Or maybe you just never do that mission. So what? There's a bunch of pve missions I've never tried because I can't be bothered to wait an hour or more for the queue to fill, and I can't deal with the impatience of the other players when someone like me wants to figure out the "puzzle" of the mission structure myself instead of reading a strategy guide first. I could complain about it and demand that those types of multiplayer missions not be created, or I could go do something else and let those people who for whatever reason enjoy playing the same Infected Space mission 1000 times in a row have their fun.
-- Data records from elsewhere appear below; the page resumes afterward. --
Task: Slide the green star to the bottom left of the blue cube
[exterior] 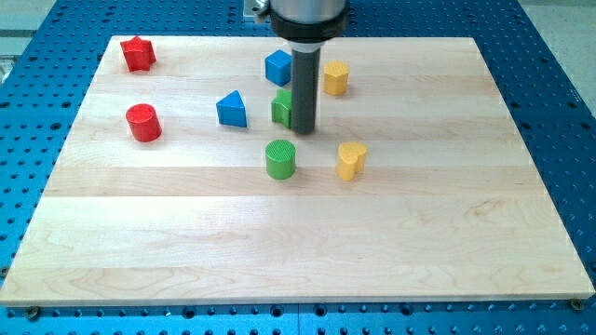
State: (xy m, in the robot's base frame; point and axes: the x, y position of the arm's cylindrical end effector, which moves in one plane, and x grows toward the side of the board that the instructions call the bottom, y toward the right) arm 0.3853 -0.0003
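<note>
The green star (281,108) lies on the wooden board, just below the blue cube (277,67) and partly hidden by my rod. My tip (304,129) rests on the board at the star's right side, touching or nearly touching it. The blue cube sits near the view's top centre, just left of the rod.
A blue triangle (232,110) lies left of the star. A green cylinder (280,159) sits below it. A yellow block (335,79) and a yellow heart (351,160) are right of the rod. A red star (138,54) and red cylinder (143,123) are at the left.
</note>
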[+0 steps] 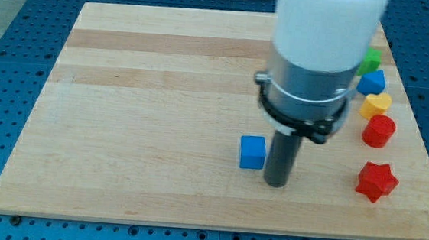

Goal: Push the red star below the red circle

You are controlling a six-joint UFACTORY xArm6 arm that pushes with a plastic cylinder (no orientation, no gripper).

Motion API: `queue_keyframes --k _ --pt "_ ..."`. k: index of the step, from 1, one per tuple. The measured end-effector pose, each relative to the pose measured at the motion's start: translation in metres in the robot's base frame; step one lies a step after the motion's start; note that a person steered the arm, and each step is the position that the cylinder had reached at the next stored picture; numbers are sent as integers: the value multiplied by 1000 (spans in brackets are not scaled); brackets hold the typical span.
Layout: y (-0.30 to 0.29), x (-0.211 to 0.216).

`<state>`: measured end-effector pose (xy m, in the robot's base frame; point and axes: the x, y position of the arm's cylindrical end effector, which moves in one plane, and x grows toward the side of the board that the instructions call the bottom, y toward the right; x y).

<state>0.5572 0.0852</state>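
Currently parked my tip (275,184) just right of blue cube (252,152); red star (376,182) sat below red circle (378,131); no fingers fitted.

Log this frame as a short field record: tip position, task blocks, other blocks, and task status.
tip: my tip rests on the wooden board, just to the view's right of the blue cube
red star: near the view's right edge, apart from my tip
red circle: directly toward the view's top from the red star
other blocks: yellow block, blue block, green block, partly hidden by the arm
task status: the red star already lies below the red circle in this view
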Motion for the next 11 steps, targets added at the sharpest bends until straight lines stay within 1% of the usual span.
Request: queue_keyframes --k 1,3,6,7,11 --pt "30 -5" --pt "72 -13" --pt "106 -20" --pt "115 -20" --pt "115 -12"
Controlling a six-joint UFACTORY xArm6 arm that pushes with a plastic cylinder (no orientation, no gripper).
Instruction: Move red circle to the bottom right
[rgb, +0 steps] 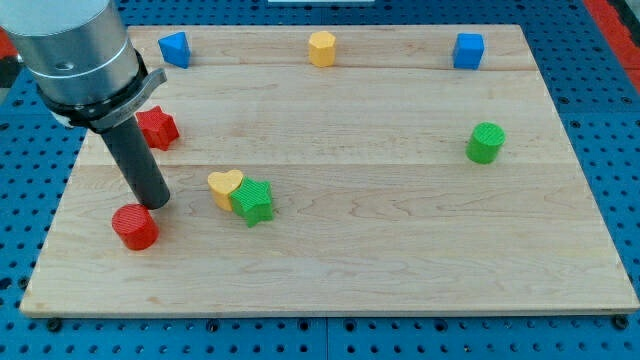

I agree with the OP. Puzzles, no matter how easy or quick to solve, should be left out of MMO's in general. IMO, it is one of the ways that the story writers use to prolong the mission, to give the illusion that the mission is taking a fair amount of time to complete. Leave puzzles in games like Mist. Thanks
Prolonging the story with problem-solving tasks describes pretty much every episode of Star Trek ever. It's a puzzle-solving show. The one and only problem with puzzles in MMOs is that puzzles are only enjoyable the first time you do them, whereas MMOs seem to be built around a game model in which you're expected to play the same content over and over and over. Then again, the story is only enjoyable the first time through too, and I doubt that many people want them to stop putting any story in the missions.
I do wish there was a way to make the puzzles fit better with the Star Trek universe without making them too difficult. Like I don't think a technologically advanced species would secure their computer systems with cryptography that could be cracked by anybody who could correctly solve the equation 15 + 5. Maybe the puzzles could be based on much more advanced mathematical theories, which your science officer recognizes and explains to you in such a way that it ends up being almost as simple as 15+5, but you feel like you actually learned something.
Actually my suggestion is a middle road. Give the weaklings their easy puzzles on normal mode. Skipping them is ok as long as they pay something for it. 1,000 Dil sounds nice to me.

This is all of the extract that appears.